By Caitlin Choveaux
International Day of Tolerance is observed in November...but why should we tolerate each other?
Tolerance, once defined as "bearing or putting up with someone or something not especially liked", has taken on a whole new meaning in reference to our 'politically correct', relativist Western culture.
Today the most popular definition of tolerance is "all values, all beliefs, all lifestyles, all truth claims are equal" and anyone who denies this is 'intolerant' and worthy of contempt.

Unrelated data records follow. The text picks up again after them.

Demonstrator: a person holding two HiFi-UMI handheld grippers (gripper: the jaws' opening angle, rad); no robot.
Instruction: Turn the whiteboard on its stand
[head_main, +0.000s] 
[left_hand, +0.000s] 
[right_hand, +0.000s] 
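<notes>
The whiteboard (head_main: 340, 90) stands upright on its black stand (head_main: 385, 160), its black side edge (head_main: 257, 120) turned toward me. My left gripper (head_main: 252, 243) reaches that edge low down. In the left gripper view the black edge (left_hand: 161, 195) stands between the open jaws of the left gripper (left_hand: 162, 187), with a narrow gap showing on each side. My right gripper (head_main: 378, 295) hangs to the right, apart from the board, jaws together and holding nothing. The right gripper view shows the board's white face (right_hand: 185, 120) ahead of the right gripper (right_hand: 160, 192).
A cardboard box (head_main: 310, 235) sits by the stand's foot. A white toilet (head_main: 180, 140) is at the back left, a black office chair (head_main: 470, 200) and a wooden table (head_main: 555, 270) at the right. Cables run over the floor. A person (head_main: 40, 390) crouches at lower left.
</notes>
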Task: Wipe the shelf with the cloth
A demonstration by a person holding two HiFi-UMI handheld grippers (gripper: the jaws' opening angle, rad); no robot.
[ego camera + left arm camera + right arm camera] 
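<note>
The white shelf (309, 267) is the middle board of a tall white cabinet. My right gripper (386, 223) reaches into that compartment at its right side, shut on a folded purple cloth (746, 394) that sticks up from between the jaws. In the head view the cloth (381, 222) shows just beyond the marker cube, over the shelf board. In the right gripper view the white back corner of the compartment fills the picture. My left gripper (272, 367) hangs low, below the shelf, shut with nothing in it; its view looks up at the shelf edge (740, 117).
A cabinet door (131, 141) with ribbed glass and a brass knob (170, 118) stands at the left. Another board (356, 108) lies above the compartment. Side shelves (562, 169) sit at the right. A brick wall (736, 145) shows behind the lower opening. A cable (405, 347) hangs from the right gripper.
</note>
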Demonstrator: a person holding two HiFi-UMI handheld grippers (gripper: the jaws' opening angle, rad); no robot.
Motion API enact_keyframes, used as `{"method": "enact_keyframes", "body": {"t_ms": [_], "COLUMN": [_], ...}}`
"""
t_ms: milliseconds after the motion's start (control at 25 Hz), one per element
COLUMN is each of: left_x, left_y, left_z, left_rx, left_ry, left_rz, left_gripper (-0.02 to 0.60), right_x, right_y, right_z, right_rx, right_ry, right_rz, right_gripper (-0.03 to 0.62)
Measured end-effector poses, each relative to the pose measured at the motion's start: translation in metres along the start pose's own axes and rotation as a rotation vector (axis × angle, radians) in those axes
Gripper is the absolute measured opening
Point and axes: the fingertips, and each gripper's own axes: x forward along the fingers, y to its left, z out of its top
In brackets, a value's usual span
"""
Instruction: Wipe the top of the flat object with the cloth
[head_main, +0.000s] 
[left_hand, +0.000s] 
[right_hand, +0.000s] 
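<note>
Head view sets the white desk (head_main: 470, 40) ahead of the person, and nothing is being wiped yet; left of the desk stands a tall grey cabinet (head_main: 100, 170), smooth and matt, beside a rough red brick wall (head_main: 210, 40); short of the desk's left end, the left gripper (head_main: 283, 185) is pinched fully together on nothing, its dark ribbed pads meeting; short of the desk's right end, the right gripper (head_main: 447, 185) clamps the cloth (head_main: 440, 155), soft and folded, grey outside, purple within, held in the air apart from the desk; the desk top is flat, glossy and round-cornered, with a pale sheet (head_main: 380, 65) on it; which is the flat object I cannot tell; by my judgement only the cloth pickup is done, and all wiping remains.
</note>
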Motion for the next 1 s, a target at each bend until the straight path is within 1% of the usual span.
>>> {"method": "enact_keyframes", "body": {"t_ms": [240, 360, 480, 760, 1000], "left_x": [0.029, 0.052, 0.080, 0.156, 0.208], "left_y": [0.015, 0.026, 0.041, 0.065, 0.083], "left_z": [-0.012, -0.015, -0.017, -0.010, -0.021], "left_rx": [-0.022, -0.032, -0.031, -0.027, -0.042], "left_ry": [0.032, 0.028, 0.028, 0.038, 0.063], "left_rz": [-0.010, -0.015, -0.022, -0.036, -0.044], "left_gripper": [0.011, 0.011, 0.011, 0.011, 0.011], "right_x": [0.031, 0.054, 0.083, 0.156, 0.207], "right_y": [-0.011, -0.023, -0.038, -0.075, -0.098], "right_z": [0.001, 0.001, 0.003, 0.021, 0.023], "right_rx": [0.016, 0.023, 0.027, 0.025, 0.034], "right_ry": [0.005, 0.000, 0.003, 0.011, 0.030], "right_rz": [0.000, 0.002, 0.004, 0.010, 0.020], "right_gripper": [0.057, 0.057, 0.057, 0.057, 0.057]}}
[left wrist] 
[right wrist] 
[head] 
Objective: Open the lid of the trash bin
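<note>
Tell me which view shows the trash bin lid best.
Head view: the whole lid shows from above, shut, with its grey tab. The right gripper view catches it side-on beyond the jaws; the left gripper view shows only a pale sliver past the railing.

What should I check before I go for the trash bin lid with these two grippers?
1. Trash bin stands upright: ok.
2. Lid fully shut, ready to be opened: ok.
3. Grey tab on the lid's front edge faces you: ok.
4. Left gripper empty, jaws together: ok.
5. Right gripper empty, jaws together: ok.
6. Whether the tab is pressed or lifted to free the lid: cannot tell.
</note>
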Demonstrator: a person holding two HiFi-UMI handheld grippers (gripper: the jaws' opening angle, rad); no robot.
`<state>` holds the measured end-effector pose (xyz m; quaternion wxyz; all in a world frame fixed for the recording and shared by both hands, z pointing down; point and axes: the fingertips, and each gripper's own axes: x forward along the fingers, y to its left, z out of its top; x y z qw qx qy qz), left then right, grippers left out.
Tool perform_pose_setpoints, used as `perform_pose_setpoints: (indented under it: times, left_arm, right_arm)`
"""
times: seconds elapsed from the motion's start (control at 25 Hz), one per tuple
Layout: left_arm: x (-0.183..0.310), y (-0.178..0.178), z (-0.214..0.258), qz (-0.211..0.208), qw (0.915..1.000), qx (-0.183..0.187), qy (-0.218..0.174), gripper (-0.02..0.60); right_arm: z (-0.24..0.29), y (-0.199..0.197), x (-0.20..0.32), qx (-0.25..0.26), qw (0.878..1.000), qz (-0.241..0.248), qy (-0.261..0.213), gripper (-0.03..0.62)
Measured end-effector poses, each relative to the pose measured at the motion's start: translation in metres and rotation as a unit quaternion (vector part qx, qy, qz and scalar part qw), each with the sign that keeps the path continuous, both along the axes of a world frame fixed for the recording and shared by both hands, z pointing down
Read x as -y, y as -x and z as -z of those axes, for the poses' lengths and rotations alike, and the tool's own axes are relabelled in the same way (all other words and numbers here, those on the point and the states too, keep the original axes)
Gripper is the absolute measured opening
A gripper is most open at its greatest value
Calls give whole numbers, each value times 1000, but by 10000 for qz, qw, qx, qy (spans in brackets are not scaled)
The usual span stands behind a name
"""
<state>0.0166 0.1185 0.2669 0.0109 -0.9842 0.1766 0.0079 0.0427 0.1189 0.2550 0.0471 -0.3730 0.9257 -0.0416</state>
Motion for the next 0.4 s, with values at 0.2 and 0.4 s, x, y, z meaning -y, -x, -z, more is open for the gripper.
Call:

Oxford Senior Research Fellow and philosopher Ravi Zacharias warns, "Truth cannot be sacrificed at the altar of pretended tolerance. Real tolerance is deference to all ideas [i.e. a respectful understanding], not indifference to the truth."
We might tolerate the dog barking constantly next door, the family member who never replaces the empty toilet roll or that one friend who really should think before they speak. Yet, when it comes to public discussion of religious beliefs, the fuse often runs short.
In 1995, when the United Nations declared an annual observance of the International Day for Tolerance on November 16, they drew up The Declaration of Principles on Tolerance.
According to their definition, tolerance "is respect, acceptance and appreciation of the rich diversity of our world's cultures, our forms of expression and ways of being human...Tolerance is harmony in difference."
The charter also declares that tolerance is "the virtue that makes peace possible".
While this explanation of tolerance on a global scale seems fair, I would not go as far as to say that it is the virtue that makes peace possible or that it can create lasting harmony.
Popular Christian writer and apologist Joshua McDowell reasons that the pursuit of truth means countering the new doctrine of tolerance.
McDowell writes, "It means teaching our children to embrace all people, but not all beliefs. It means showing them how to listen to and learn from all people without necessarily agreeing with them. It means helping them courageously but humbly speak the truth, even if it makes them the object of scorn or hatred."
Adding to this, McDowell explains that everyone loves the idea of love but few recognise how incompatible love is with the new tolerance.
"Tolerance simply avoids offending someone...Tolerance says, 'You must agree with me.'
Love responds, 'I must do something harder; I will tell you the truth, because I am convinced 'the truth will set you free'. Tolerance says, 'You must allow me to have my way'. Love responds, 'I must do something harder; I will plead with you to follow the right way, because I believe you are worth the risk'. Tolerance seeks to be inoffensive; love takes risks. Tolerance costs nothing; love costs everything."
Much deeper than simply tolerating others is this virtue of love, expressed no better than through the perfect example Jesus Christ set when he walked on earth.
Many are shocked to discover that Jesus was considered a radical in the day and culture in which He lived.
After all, "an eye for an eye" was the leading motto of the time. Instead Jesus taught everyone to "love your enemies, and bless those who curse you" (see Matthew chapter 5) and to "love your neighbour as yourself".
He went on to say that "Greater love has no one than this: to lay down one's life for one's friends" (from John 15:13) and demonstrated the power of this statement when He suffered our punishment on the cross for the sins we have committed against God.
Later God inspired the Apostle Paul to describe this idea of love in 1 Corinthians chapter 13, verses -7, when he wrote, "Love is patient, love is kind. It does not envy, it does not boast, it is not proud. It does not dishonour others, it is not self-seeking, it is not easily angered, it keeps no record of wrongs. Love does not delight in evil but rejoices with the truth. It always protects, always trusts, always hopes, always perseveres. Love never fails."
If the God of the universe loved us enough to come as a man, Jesus Christ, and deliver us from the curse of sin through His death and resurrection, then the least we can do is love Him in return and love each other by sharing this good news.
Yes, we may not agree with the beliefs and ideas that others may have but, in a loving way, it is worth risking disagreement and offence to uncover the truth.